Reputation: 4102
I have multiple old tables that I need to compare to new tables, and I want to use pandas to compare them.
The data looks something like this:
data_old = [
["John", 1,2,3,None],
["Mary", 1,4,None,"Apples"],
["Jean", None,4,-4,"Peaches"],
]
columns = ['name', "A", "B", "C", "D"]
data_new = [
["Jean", 5,4,-4,"Peaches"],
["John", 1,-2,3,None],
["Mary", 1,4,None,"Apples"],
]
Here we have two relatively small datasets, and the values can be text, numeric, or NULL. I wanted to create sub-sets dataframe with the changes and export report dataframes to a csv.
My issue is this, when I sort both dataframes by 'name', I get the following error:
ValueError: Can only compare identically-labeled DataFrame objects
Here is what I am doing:
df_old = pd.DataFrame(data=data_old, columns=columns)
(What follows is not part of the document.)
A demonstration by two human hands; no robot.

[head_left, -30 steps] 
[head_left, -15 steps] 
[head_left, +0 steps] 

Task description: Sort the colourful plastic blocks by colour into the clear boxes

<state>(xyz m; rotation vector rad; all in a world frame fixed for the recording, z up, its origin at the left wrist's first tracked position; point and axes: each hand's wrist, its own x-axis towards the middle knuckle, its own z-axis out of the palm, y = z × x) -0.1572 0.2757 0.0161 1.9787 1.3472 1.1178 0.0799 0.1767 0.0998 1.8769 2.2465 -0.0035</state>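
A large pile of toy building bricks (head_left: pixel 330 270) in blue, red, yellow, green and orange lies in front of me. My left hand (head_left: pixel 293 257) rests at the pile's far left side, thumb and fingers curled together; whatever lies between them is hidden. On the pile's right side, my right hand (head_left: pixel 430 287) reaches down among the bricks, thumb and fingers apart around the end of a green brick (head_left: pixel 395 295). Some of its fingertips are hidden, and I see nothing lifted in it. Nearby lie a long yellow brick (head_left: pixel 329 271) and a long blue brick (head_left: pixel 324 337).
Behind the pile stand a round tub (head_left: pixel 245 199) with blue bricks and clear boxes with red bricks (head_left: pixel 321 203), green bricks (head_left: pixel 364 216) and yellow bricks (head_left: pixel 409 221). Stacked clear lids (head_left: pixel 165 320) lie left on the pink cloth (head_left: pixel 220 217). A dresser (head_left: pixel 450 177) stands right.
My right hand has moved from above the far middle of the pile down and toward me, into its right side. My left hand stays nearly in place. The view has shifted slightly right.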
df_old.sort(columns='name', inplace=True)
df_new = pd.DataFrame(data=data_new, columns=columns)
df_new.sort(columns='name', inplace=True)
ne = (df_old != df_new).any(1) #ERROR
# to other stuff.....
Upvotes: 4
Views: 1474
Reputation: 863166
I think you need sort_values
instead sort
, because:
FutureWarning: sort(columns=....) is deprecated, use sort_values(by=.....)
and then need same index values in both DataFrames
what return reset_index
with parameter drop=True
:
df_old = pd.DataFrame(data=data_old, columns=columns)
df_old.sort_values('name', inplace=True)
df_new = pd.DataFrame(data=data_new, columns=columns)
df_new.sort_values('name', inplace=True)
print (df_old)
name A B C D
2 Jean NaN 4 -4.0 Peaches
0 John 1.0 2 3.0 None
1 Mary 1.0 4 NaN Apples
print (df_new)
name A B C D
0 Jean 5 4 -4.0 Peaches
1 John 1 -2 3.0 None
2 Mary 1 4 NaN Apples
df_old.reset_index(drop=True, inplace=True)
df_new.reset_index(drop=True, inplace=True)
ne = (df_old != df_new).any(1)
print (ne)
0 True
1 True
2 True
dtype: bool
Upvotes: 4